RDF::SAK, which stands for (I suppose) “Resource Description Framework✱ Swiss-Army Knife”, is currently a pile of parts that I use to generate, among other things, my own website. I should really turn it into a standalone static-website-generating tool like Jekyll or Eleventy.
✱ RDF, of course, is the grammar of the Semantic Web, with which this tool is completely suffused. This is an example of an application that is designed around an exchangeable data format that I was discussing in a previous article.
Expect some streams that feature developing, packaging, and using this tool in the near future.
Sugiyama-o-rama
My last two streams had to do with me implementing the Sugiyama framework for drawing directed graphs, which I’m doing from a pile of academic papers. This is more or less what powers the product GraphViz, but I need finer-grained access to the functionality than GraphViz (or anything else, believe me I looked) can provide, so I’m writing the algorithm from scratch (from the papers, because the GraphViz source is unintelligible).
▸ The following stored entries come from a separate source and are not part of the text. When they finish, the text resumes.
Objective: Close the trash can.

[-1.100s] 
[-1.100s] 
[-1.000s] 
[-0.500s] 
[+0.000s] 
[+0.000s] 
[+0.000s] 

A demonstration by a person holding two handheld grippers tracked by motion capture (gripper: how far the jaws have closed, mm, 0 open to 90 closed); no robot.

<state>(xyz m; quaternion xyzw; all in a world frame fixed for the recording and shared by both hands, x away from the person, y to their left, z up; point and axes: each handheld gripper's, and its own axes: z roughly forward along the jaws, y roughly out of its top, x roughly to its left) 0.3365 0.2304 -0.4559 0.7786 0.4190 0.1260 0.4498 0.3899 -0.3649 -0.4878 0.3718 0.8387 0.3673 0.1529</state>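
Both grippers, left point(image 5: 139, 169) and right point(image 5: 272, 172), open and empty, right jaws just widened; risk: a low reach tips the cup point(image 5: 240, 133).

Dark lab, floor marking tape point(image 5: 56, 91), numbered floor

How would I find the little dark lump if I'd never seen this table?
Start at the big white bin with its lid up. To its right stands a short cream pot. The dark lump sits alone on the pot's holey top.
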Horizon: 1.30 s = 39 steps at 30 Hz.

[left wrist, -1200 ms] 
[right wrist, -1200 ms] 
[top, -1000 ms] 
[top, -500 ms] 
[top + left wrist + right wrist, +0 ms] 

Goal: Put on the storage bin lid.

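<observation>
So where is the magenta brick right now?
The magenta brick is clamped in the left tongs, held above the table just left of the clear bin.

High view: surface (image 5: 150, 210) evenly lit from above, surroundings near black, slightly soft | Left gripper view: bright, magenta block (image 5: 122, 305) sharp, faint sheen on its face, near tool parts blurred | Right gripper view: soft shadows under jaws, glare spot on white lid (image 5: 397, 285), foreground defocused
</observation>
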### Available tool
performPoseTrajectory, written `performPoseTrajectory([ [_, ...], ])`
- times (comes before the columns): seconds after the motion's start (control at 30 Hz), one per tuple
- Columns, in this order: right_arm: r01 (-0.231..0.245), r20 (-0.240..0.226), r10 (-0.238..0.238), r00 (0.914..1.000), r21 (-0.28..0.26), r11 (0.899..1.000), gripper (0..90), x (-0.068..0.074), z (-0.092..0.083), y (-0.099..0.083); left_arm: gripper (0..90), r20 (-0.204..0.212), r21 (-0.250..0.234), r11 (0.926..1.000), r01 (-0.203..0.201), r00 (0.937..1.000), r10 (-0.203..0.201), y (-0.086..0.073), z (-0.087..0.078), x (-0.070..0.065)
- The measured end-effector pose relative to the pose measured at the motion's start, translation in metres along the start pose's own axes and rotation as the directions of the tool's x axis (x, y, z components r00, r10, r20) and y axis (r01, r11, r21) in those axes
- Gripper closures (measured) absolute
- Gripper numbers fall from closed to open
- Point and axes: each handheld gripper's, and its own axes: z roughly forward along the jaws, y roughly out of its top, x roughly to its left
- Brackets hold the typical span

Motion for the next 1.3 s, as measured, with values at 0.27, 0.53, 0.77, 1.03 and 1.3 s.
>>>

This project actually got me thinking about something really ambitious that has been beaning around in my head for years: a very old idea called literate programming. Academic papers about algorithms often feature pseudocode that is decomposed hierarchically from the outside in, and exposed in an order for the maximum benefit of the reader—which is not how you typically organize an actual program, at least past the point of being manageable. What these papers tend to omit are the finer-grained details of a working implementation. It would be very cool to revive this technique using 2021 kit, to make beautiful papers with examples that actually run. (There are contemporary languages that offer a “literate mode”, but I’m thinking something a lot more hypertext-y, single-source-document-pipeline-y.)
(Check out the archived Sugiyama stream on Twitch or on YouTube.)
I Wanna Draw Some Graphs
My motivation for painstakingly implementing the Sugiyama algorithm is because I want to make a new custom visualization for this monstrosity of an otherwise extremely useful tool:
I have been stalled on this thing for years because, well, mainly because I wrote it in a language that would be way harder to continue in than just rewriting it in a better one. I haven’t started, though, because of the sheer amount of time it would take to come up with a visualization people wouldn’t run screaming from. I recently decided on a strategy I’m pretty sure is going to be sweet as hell, so that’s what got me (reluctantly) implementing Sugiyama.
What is it, you ask? It never meant to be more than an experiment for some boring technical stuff, but what it does is map out issues—what needs to be addressed in a situation, how to address it, and why (or why not). I have mentioned it in previous articles and will no doubt mention it more; it is yet another application that is a thin wrapper around publicly-specified, losslessly-exchangeable data.
Anyway, once I have my Sugiyama implementation I can have my new visualization, and the rest of the rewrite will be pretty breezy. This tool (or at least its non-monstrous successor) is an important part of a project management framework I will have to tell you about another time, but I’m excited to be finally moving forward again on it.